Apple is also preparing to introduce a cheaper iPhone in the spring of 2020 with a liquid-crystal display and a home-button, people familiar with the matter said. In the fall of 2020, it is planning to roll out 5G handsets, said people familiar with Apple's plans.

Apple didn't respond to a request for comment.

Dow Jones & Co., publisher of The Wall Street Journal, has a commercial agreement to supply news through Apple services.

The escalating trade war between Washington and Beijing has prompted Apple and Foxconn to consider shifting some production out of China, though most of Apple's bedrock products, including the iPhone, continue to be assembled in the country.

Made-in-China iPhones imported to the U.S. are set to be hit with a 15% tariff beginning Dec. 15. Other products including the Apple Watch have been subject to a 15% tariff since an earlier round of tariff hikes on Sept. 1.

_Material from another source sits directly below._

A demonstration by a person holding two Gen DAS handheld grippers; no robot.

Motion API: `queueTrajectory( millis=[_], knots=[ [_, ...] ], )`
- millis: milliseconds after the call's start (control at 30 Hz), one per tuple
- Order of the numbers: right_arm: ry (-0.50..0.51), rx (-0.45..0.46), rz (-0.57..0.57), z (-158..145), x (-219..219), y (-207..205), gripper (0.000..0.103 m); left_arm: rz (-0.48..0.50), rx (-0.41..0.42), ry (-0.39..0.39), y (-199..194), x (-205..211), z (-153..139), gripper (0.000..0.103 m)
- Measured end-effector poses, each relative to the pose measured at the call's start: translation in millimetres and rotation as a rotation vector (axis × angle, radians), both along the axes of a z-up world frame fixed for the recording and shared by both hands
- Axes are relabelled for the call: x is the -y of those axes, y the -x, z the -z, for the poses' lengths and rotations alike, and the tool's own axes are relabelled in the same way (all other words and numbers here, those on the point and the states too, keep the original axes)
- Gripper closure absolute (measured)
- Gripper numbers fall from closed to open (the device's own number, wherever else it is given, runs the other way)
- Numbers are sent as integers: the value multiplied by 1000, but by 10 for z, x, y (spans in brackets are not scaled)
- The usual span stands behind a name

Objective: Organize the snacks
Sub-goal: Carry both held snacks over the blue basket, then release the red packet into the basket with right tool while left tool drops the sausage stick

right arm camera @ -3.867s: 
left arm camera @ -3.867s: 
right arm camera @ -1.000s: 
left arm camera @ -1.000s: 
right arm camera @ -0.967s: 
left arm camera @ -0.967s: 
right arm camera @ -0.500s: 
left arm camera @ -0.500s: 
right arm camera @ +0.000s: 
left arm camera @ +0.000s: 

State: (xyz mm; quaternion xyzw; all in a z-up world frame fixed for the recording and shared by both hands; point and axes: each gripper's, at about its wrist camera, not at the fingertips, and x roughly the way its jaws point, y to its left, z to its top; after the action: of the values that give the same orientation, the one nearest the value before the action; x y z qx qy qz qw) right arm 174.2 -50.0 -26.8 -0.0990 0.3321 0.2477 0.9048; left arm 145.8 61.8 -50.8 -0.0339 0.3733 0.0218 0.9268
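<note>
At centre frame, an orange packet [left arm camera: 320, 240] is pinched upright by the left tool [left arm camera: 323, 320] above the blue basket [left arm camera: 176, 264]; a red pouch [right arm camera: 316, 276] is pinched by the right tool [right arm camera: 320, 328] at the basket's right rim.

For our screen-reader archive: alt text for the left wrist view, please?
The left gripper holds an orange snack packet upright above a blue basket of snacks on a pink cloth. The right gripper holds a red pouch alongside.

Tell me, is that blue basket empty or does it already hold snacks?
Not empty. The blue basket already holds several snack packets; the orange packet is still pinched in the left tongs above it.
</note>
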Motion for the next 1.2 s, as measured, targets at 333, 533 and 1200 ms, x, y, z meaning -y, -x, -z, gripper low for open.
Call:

Tariffs continue to be a major stumbling block in continuing efforts by the U.S. and China to reach a "phase one" trade deal. Last week, Beijing said the U.S. and China had both agreed to roll back their tit-for-tat tariffs as part of a limited deal. However, that statement was later contradicted by the Trump administration.

Takashi Mochizuki in Tokyo contributed to this article.

Write to Yoko Kubota at yoko.kubota@wsj.com

 

(END) Dow Jones Newswires

November 13, 2019 03:54 ET (08:54 GMT)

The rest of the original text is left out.